▶ **ASSIGNED TASK**:
Each line of the material below is to be given again exactly.

▶ **DATA SEGMENT**:
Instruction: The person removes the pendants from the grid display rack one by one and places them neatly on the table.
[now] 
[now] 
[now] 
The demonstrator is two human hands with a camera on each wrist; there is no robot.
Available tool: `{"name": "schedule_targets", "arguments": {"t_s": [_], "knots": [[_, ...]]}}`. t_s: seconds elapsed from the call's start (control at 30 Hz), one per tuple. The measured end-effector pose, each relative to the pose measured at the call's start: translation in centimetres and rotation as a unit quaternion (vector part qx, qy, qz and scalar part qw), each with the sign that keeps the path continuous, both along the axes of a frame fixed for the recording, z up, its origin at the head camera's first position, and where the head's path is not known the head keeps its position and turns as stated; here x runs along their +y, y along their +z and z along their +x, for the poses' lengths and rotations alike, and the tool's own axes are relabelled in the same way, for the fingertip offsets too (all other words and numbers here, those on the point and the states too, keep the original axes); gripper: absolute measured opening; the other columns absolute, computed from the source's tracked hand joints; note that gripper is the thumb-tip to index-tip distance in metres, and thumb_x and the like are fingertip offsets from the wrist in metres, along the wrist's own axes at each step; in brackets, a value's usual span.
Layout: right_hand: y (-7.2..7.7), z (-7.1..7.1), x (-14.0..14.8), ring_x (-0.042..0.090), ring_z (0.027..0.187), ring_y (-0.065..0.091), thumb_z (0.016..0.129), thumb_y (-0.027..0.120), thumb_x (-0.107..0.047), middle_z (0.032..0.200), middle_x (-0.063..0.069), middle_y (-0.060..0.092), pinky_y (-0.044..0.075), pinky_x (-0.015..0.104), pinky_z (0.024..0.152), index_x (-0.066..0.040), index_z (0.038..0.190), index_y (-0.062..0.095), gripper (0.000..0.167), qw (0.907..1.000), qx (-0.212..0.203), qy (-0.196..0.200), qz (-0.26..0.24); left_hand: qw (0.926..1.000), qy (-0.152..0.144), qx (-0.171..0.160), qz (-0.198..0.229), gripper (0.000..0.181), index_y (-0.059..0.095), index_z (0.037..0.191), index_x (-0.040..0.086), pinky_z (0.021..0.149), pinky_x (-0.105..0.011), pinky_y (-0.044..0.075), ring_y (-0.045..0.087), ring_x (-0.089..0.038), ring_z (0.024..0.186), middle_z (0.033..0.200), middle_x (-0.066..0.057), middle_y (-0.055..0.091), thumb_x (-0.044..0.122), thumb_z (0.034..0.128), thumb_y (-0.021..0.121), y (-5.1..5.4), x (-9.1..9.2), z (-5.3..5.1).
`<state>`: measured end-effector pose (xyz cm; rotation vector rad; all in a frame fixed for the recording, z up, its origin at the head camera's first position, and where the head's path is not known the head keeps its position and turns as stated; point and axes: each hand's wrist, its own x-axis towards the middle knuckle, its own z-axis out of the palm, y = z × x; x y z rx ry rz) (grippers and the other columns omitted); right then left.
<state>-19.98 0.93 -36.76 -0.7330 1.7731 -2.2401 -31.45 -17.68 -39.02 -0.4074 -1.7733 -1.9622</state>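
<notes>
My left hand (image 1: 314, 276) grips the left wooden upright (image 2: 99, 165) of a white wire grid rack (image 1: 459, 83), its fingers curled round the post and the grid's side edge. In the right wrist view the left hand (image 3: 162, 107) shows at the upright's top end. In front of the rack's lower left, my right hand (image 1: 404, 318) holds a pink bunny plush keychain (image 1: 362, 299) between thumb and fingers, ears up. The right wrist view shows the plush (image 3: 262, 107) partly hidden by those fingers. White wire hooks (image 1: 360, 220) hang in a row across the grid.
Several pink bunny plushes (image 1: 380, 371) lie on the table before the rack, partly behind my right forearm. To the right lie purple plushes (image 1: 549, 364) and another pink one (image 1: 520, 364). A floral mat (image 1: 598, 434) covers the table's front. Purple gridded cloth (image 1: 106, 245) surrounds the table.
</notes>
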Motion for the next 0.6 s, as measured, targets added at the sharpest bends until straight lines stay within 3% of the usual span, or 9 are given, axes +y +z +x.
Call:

▶ **REPLY TO THE EXERCISE**:
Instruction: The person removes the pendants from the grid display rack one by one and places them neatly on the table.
[now] 
[now] 
[now] 
The demonstrator is two human hands with a camera on each wrist; there is no robot.
Available tool: `{"name": "schedule_targets", "arguments": {"t_s": [_], "knots": [[_, ...]]}}`. t_s: seconds elapsed from the call's start (control at 30 Hz), one per tuple. The measured end-effector pose, each relative to the pose measured at the call's start: translation in centimetres and rotation as a unit quaternion (vector part qx, qy, qz and scalar part qw), each with the sign that keeps the path continuous, both along the axes of a frame fixed for the recording, z up, its origin at the head camera's first position, and where the head's path is not known the head keeps its position and turns as stated; here x runs along their +y, y along their +z and z along their +x, for the poses' lengths and rotations alike, and the tool's own axes are relabelled in the same way, for the fingertip offsets too (all other words and numbers here, those on the point and the states too, keep the original axes); gripper: absolute measured opening; the other columns absolute, computed from the source's tracked hand joints; note that gripper is the thumb-tip to index-tip distance in metres, and thumb_x and the like are fingertip offsets from the wrist in metres, along the wrist's own axes at each step; in brackets, a value's usual span.
Layout: right_hand: y (-7.2..7.7), z (-7.1..7.1), x (-14.0..14.8), ring_x (-0.042..0.090), ring_z (0.027..0.187), ring_y (-0.065..0.091), thumb_z (0.016..0.129), thumb_y (-0.027..0.120), thumb_x (-0.107..0.047), middle_z (0.032..0.200), middle_x (-0.063..0.069), middle_y (-0.060..0.092), pinky_y (-0.044..0.075), pinky_x (-0.015..0.104), pinky_z (0.024..0.152), index_x (-0.066..0.040), index_z (0.038..0.190), index_y (-0.062..0.095), gripper (0.000..0.167), qw (0.907..1.000), qx (-0.212..0.203), qy (-0.196..0.200), qz (-0.26..0.24); left_hand: qw (0.926..1.000), qy (-0.152..0.144), qx (-0.171..0.160), qz (-0.198..0.229), gripper (0.000..0.181), index_y (-0.059..0.095), index_z (0.037..0.191), index_x (-0.040..0.086), pinky_z (0.021..0.149), pinky_x (-0.105..0.011), pinky_y (-0.044..0.075), ring_y (-0.045..0.087), ring_x (-0.089..0.038), ring_z (0.024..0.186), middle_z (0.033..0.200), middle_x (-0.066..0.057), middle_y (-0.055..0.091), thumb_x (-0.044..0.122), thumb_z (0.034..0.128), thumb_y (-0.021..0.121), y (-5.1..5.4), x (-9.1..9.2), z (-5.3..5.1).
`<state>`: measured end-effector pose (xyz cm; rotation vector rad; all in a frame fixed for the recording, z up, its origin at the head camera's first position, and where the head's path is not known the head keeps its position and turns as stated; point and axes: each hand's wrist, its own x-axis towards the middle knuckle, its own z-axis out of the palm, y = z × x; x y z rx ry rz) (grippers and the other columns omitted); right then left.
<state>-19.98 0.93 -36.76 -0.7330 1.7731 -2.2401 -31.45 -17.68 -39.02 -0.4074 -1.7733 -1.9622</state>
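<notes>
My left hand (image 1: 314, 276) grips the left wooden upright (image 2: 99, 165) of a white wire grid rack (image 1: 459, 83), its fingers curled round the post and the grid's side edge. In the right wrist view the left hand (image 3: 162, 107) shows at the upright's top end. In front of the rack's lower left, my right hand (image 1: 404, 318) holds a pink bunny plush keychain (image 1: 362, 299) between thumb and fingers, ears up. The right wrist view shows the plush (image 3: 262, 107) partly hidden by those fingers. White wire hooks (image 1: 360, 220) hang in a row across the grid.
Several pink bunny plushes (image 1: 380, 371) lie on the table before the rack, partly behind my right forearm. To the right lie purple plushes (image 1: 549, 364) and another pink one (image 1: 520, 364). A floral mat (image 1: 598, 434) covers the table's front. Purple gridded cloth (image 1: 106, 245) surrounds the table.
</notes>
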Motion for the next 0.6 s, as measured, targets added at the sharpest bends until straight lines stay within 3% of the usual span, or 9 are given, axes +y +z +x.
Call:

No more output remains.